Taxing the rich more heavily might be satisfying for several reasons, but advancing the prospects of people at the bottom isn't one. If pounding the plutocracy won't help the disadvantaged, what will?
One approach is to subsidize the working poor more generously, using the earned income tax credit or similar measures. That's a good idea. Another approach is to improve poor children's chances by helping them do better at school and college. That's a good idea too -- though harder to put into practice.
As my Bloomberg News colleague Victoria Stilwell points out, the discussion about inequality started by Thomas Piketty's book "Capital in the Twenty-First Century" left human capital out of the picture. That's a huge gap, as Piketty has recognized. Inequalities of human capital -- that is, in the skills and other aptitudes necessary to make a living -- are apparent early on and all too often just get worse.
Giving workers with few skills a handout increases, at others' expense, the poor's share of what the economy produces. Helping them to acquire human capital raises their income, too, but by making the economy produce more. If the poor can be helped to do better, everybody can gain.
Stilwell quotes a new briefing paper by Isabel Sawhill and Quentin Karpilow of the Brookings Institution. This includes some arresting numbers. According to the research surveyed in the note, proven interventions to help disadvantaged children raise their lifetime incomes by an amount roughly 10 times greater than the interventions cost. (The authors reckon the total cost per child of the programs they advocate to be about $20,000; the average lifetime gain per beneficiary is about $200,000.)
Because the ones being helped would pay taxes and/or receive less in other benefits, to say nothing of the effects on crime and other social ills, other taxpayers could expect to come out ahead.
There's a catch, though. Sawhill and Karpilow explain that disadvantage tends to persist, and that efforts to overcome it fade quickly unless they're sustained. For instance, a survey of research on universal preschool programs suggests they work well at first: They increase the proportion of poor children with "school-appropriate behavior" and reasonable pre-reading and math skills from 45 percent to 59 percent. But that gain shrinks by two-thirds within a few years and keeps diminishing as the children move through school.
This doesn't mean don't do it. You have to follow good preschool programs with good middle-childhood programs (including efforts to maintain improvements in behavior, and to detect and correct reading difficulties) and later with good adolescent programs (aimed, for instance, at reducing dropout rates). At each stage, well-designed programs can make a difference. But it takes a series of educational interventions, sustained year after year, to substantially affect prospects in early adulthood and beyond.
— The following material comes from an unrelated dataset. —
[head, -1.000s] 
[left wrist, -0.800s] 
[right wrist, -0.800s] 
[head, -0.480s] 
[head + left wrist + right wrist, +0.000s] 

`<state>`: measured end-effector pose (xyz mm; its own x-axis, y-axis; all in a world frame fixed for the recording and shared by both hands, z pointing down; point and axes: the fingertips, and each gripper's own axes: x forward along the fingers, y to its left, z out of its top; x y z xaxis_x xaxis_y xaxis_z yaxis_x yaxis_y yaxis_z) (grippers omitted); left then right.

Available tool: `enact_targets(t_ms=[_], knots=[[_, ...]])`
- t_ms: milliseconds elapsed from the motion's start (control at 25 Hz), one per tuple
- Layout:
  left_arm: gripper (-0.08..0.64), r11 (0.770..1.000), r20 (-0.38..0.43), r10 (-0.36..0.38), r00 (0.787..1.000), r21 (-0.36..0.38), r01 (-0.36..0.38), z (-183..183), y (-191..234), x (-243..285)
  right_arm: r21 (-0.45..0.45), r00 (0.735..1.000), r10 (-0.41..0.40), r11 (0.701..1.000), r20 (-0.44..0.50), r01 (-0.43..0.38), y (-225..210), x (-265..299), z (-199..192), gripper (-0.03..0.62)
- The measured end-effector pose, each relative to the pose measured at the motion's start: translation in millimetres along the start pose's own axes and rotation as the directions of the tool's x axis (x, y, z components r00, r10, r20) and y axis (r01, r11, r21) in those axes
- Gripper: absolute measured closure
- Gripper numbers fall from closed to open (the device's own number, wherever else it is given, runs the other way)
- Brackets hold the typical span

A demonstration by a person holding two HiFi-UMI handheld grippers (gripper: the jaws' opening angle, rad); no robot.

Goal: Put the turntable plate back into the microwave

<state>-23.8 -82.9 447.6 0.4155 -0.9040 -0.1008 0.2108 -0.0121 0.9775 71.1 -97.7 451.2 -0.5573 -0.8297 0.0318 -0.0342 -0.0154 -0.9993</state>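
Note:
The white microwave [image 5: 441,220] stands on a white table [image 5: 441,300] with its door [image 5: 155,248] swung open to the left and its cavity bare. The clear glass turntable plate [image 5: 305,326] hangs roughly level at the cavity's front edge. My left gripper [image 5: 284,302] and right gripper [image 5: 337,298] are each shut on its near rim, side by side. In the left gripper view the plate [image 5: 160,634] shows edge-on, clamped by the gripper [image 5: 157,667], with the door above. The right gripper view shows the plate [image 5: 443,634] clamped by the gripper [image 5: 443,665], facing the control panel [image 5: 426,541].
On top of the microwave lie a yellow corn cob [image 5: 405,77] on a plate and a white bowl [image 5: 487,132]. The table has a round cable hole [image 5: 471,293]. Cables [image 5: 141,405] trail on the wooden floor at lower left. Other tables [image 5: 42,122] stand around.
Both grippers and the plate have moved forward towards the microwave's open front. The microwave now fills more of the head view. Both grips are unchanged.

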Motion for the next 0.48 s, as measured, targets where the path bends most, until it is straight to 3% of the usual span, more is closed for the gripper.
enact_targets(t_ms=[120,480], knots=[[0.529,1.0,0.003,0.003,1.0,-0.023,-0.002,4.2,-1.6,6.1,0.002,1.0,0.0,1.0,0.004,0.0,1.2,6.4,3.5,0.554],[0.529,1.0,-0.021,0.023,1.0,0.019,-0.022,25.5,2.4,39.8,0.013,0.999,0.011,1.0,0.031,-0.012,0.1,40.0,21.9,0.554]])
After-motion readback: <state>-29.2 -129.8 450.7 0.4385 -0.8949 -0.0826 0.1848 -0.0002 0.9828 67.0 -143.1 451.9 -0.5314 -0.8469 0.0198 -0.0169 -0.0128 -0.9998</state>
The costs and benefits quoted earlier are for the full set of policies judged effective by other researchers and discussed by the authors. With no interventions, 43 percent of children born into poor families can expect to reach the middle class (that is, have an income at least three times the poverty level); with the full sequence, this rises to 58 percent. Without interventions, the difference in this "success rate" between poor children and non-poor children is 21 percentage points; with the interventions, the gap is cut to just 6 points.
The paper concludes:
Existing evidence-based programs can provide opportunity-enhancing supports at every life stage, and this need not cost more than what we are spending now, at least as measured over a child's life cycle. While we have yet to find a single intervention that will dramatically improve children's life chances, our research suggests that we don't need to wait for one to be invented in order to begin making real progress.
Unfortunately, we do need to wait for people to start caring about the right questions.